Había escrito sin ningún eco, como luego sería dolorosa costumbre, su belicosa tesis (De la cuádruple raíz del principio de razón suficiente), libro fundamental en su pensamiento junto al tres años posterior El mundo como voluntad y representación (1818). A falta de varios libros y, sobre todo, de Parerga y paralipómena (1851), que propulsó su reconocimiento, se puede decir, exagerando, que Schopenhauer, antes de cumplir los treinta, tenía todo el pescado vendido…

Sólo que, durante décadas, no vendía nada, sus libros se apolillaban en los almacenes y, por más que se empeñara en distribuirlos personalmente y se arrimara a Goethe –amigo de salón de su madre en Weimar– en busca de un aval que nunca le llegó, no aparecían reseñas de sus obras. Él rumiaba, siempre estudiando y pensando en sus encierros en diversas ciudades antes de asentarse en Fráncfort: ya os enteraréis, ya, de que la Filosofía, dejando aparte a Platón, Kant y alguno más –todos perfeccionados por mí–, empieza conmigo y que esos idealistas de tanto éxito momentáneo (Hegel, su bestia negra, Fichte, Schelling…) son unos charlatanes.

VOLUNTAD. Todo esto y mucho más puede leerse en la amenísima y narrativa Arthur Schopenhauer. Una biografía (Acantilado), de Luis Fernando Moreno Claros, experto en el filósofo de Dánzig (hoy Gdansk, en Polonia), que apareció en noviembre y ya tiene segunda edición. Si mil veces define Moreno Claros con duros calificativos el temperamento chulesco, irascible, soberbio, hosco y maniático de Schopenhauer, otras tantas deja clara la esencia de su pensamiento: el pesimismo.

El filósofo pesimista por excelencia consideraba el mundo como un lugar demoníaco, mal hecho e insufrible. Si la voluntad era la palanca determinante del ser de todas las cosas, a la voluntad (al deseo) había que embridarla con una vida ascética (él, buen comedor y solterón galán sin filtro pese a su mala opinión de las mujeres, no la llevó a rajatabla) y propia de los santos (decía el ateo). Estas ideas le vinieron en buena parte de la lectura de ciertos maestros del brahmanismo y del budismo.

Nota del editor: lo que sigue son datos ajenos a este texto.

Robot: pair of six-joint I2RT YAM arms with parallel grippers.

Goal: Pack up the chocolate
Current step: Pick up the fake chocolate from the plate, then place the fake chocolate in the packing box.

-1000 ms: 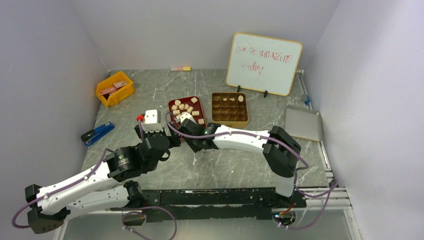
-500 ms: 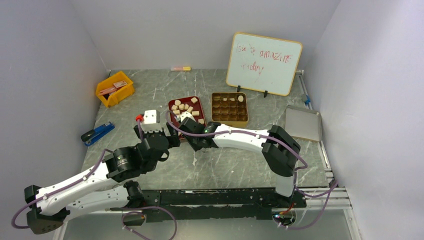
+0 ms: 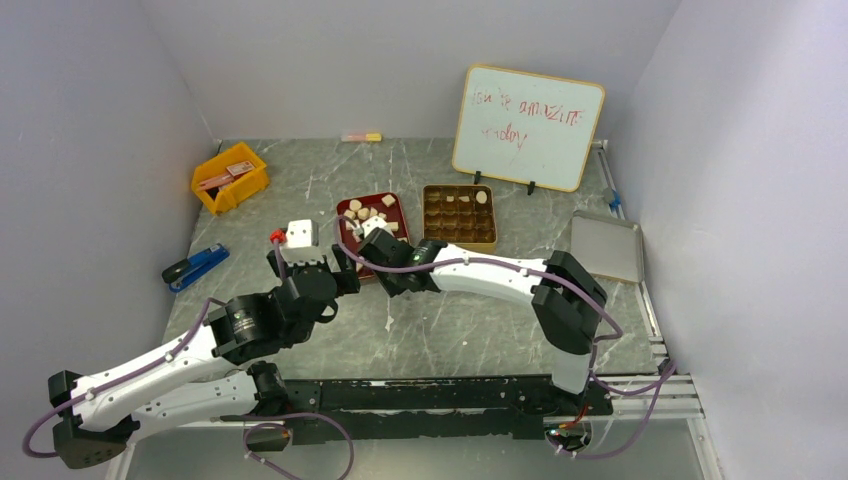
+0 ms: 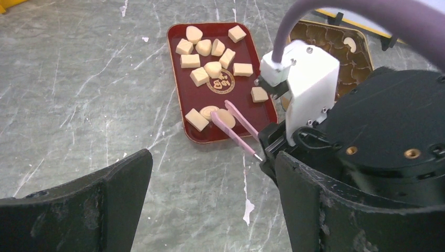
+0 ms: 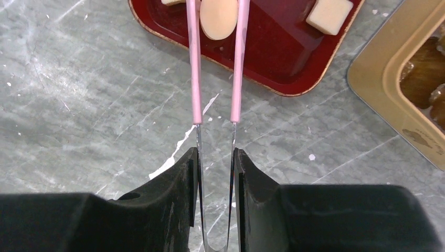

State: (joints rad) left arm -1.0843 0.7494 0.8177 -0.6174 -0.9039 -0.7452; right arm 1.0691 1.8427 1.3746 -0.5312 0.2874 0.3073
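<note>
Right wrist view: right gripper (image 5: 215,157) fingers (image 5: 176,173) nearly closed, clamping pink tweezers (image 5: 194,79), prongs straddling one round piece of the chocolate (image 5: 219,18) in the dark red tray (image 5: 273,63) on the desk (image 5: 78,105), beside the gold tin (image 5: 388,73). Probably light, firm, smooth, easily marked; pinch gently across the widest sides. Left gripper (image 4: 212,173) fingers wide apart, holding nothing.

Glossy red tray (image 4: 189,97); matt chocolate (image 4: 199,76); marbled stone table (image 4: 78,105).
</note>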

Tenía en sitial preferente de sus casas, de autosuficiente rentista vitalicio con ama de llaves, una estatuilla de Buda.

Schopenhauer, el filósofo pesimista por excelecia, consideraba el mundo como un lugar demoníaco, mal hecho e insufrible

No mejoró, desde luego, su concepto de la vida como infierno su lectura entusiasmada de Oráculo manual y arte de prudencia (1647), del aforístico (como él) jesuita español Baltasar Gracián, que tradujo al alemán (dominaba siete idiomas), contribuyendo a su enorme influencia en Europa. El otro español áureo que atizó el pesimismo de Schopenhauer fue Calderón.

JOHANNA. Su padre fue un rico y leído industrial de ideas, digamos, progresistas, que, algo tocado de los nervios, probablemente se suicidó cuando Schopenhauer tenía 17 años. Moreno Claros dedica muy interesantes páginas a la relación padre-hijo, pero la columna vertebral del libro es su madre, Johanna Schopenhauer (Trosiener, de soltera).

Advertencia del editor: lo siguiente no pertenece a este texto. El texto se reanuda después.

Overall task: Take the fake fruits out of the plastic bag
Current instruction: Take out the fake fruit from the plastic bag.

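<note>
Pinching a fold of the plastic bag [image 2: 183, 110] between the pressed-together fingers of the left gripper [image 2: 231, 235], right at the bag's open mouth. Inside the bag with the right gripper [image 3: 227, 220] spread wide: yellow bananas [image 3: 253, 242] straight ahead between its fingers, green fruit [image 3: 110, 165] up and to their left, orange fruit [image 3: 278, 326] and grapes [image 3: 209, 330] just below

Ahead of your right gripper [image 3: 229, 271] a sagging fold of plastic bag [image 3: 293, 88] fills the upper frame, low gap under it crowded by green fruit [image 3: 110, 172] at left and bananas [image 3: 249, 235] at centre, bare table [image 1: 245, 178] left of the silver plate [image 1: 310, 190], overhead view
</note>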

Como atestigua la abundante correspondencia que Moreno Claros maneja, madre e hijo se llevaron fatal desde muy pronto. Acomodada, parlanchina, culta y liberal, ambiciosa salonnière –con Adele (cuentista, diarista), su afable hija soltera, como escudera–, Johanna alcanzó gran fama como escritora. Johanna, que ponía a caldo a su hijo por fatuo e insoportable, le mandó a paseo y nunca llegaron a reconciliarse de forma sincera.